Towards the end of March of this year, for instance, Roger Waters surprised leading international media outlets and millions around the world when he announced at a press conference in Brazil a ground-breaking social forum for Palestine to be held in Porto Alegre later this year. With his typical modesty and charm, he stated:

“I am honored to have been asked by the Palestinian BDS National Committee, to announce an initiative, to hold the World Social Forum Free Palestine in Porto Alegre, Brazil in November of this year, in cooperation with the Brazilian social movement and international civil society networks.”[2]

But he did not stop at that. He explained exactly why he considers himself part of the global BDS movement saying:

“We will continue our call for an end to the Israeli occupation of Palestinian land, for the tearing down of The Walls of colonization and apartheid, for the creation of a Palestinian state with its capital in Jerusalem, for the granting of full and equal rights to the Arab-Palestinian citizens of Israel and for promoting the rights of Palestinian refugees to return to their homes as required by the Geneva convention, as stipulated in UN resolution 194, in 1949 and as restated by the International Court of Justice on the 9th of July 2004.”

This level of political awareness and unwavering commitment to Palestinian rights – both extremely rare among stars of the stature of Waters – were born out of Waters’s history of advocating human rights around the world and his unique experience with the question of Palestine, first through his father’s eyes and later through his own.  “My conviction is born in the idea that all people deserve basic human rights,” he reminds us.  When he visited occupied Jerusalem and Bethlehem in 2006 he wrote: “Nothing could have prepared me for what I saw that day,” adding [3]:

“In my view, the abhorrent and draconian control that Israel wields over the besieged Palestinians in Gaza and the Palestinians in the occupied West Bank (including East Jerusalem), coupled with its denial of the rights of refugees to return to their homes in Israel, demands that fair-minded people around the world support the Palestinians in their civil, nonviolent resistance.”

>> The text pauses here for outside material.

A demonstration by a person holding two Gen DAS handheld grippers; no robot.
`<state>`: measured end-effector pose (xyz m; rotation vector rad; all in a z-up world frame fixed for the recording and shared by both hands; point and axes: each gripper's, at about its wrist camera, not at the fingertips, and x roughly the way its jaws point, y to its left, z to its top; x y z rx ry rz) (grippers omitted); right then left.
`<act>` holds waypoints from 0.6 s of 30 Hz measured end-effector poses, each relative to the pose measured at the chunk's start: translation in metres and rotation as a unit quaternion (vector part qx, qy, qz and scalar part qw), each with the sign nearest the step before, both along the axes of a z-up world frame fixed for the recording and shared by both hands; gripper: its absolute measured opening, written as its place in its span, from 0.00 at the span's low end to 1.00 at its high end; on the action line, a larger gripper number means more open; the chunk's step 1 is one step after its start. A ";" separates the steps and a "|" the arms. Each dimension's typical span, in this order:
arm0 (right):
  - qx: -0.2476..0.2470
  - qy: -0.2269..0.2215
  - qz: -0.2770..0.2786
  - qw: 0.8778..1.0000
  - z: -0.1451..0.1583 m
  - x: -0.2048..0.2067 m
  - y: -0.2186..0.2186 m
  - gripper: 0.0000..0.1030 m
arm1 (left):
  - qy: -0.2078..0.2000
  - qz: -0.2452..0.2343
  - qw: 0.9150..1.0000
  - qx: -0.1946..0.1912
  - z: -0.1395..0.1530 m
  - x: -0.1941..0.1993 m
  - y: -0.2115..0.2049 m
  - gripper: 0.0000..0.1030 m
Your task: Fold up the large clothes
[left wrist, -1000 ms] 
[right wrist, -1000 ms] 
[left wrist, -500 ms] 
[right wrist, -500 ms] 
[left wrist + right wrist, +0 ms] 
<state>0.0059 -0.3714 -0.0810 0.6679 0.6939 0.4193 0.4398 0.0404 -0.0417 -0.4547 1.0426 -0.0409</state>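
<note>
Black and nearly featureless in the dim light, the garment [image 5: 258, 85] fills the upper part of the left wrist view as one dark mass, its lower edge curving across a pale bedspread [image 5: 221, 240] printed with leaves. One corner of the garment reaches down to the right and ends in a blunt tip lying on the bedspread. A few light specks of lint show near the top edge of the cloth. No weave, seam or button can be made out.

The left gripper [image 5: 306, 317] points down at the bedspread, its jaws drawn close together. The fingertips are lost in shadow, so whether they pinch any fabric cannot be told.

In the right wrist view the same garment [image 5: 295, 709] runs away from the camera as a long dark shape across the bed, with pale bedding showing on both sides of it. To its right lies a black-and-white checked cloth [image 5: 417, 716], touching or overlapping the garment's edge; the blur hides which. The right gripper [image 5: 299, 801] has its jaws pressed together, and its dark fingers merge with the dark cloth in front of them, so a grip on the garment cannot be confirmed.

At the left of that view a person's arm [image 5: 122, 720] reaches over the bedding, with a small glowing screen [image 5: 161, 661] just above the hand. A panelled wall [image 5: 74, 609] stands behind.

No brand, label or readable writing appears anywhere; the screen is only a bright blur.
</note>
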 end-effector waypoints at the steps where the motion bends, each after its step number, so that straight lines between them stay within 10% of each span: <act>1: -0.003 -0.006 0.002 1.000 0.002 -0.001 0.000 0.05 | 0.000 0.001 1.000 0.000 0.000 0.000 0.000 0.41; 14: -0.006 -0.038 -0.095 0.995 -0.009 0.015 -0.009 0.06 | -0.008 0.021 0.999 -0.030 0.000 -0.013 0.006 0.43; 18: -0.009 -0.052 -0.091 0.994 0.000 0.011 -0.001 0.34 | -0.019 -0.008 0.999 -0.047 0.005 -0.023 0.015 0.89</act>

And when human rights activists, advocating for divestment of the Presbyterian Church USA from corporations that profit from Israel’s occupation, asked for Roger Waters’s support during his most recent US concert tour, he did not hesitate, despite the potential damage that a pro-BDS position may cause given the bullying and intimidation tactics adopted by Israel lobby groups.  He wrote a moving opinion column in the Pittsburgh Post-Gazette where he stated in crystal clear language his support for the Presbyterian divestment drive [4]

“I applaud the Presbyterian initiative. In fact, I support the more wide-ranging BDS campaign of boycott, divestment and sanctions against Israel and have called on my fellow musicians to follow suit, just as we did in opposition to apartheid South Africa.”

Roger Waters has set an example in moral responsibility and in redefining the role of artists, especially illustrious ones, in using their unique access to the world stage to stand up for rights, for justice and against all oppression.  For this and everything else that Waters has stood for, he has won the hearts and deep appreciation of Palestinians and people of conscience everywhere.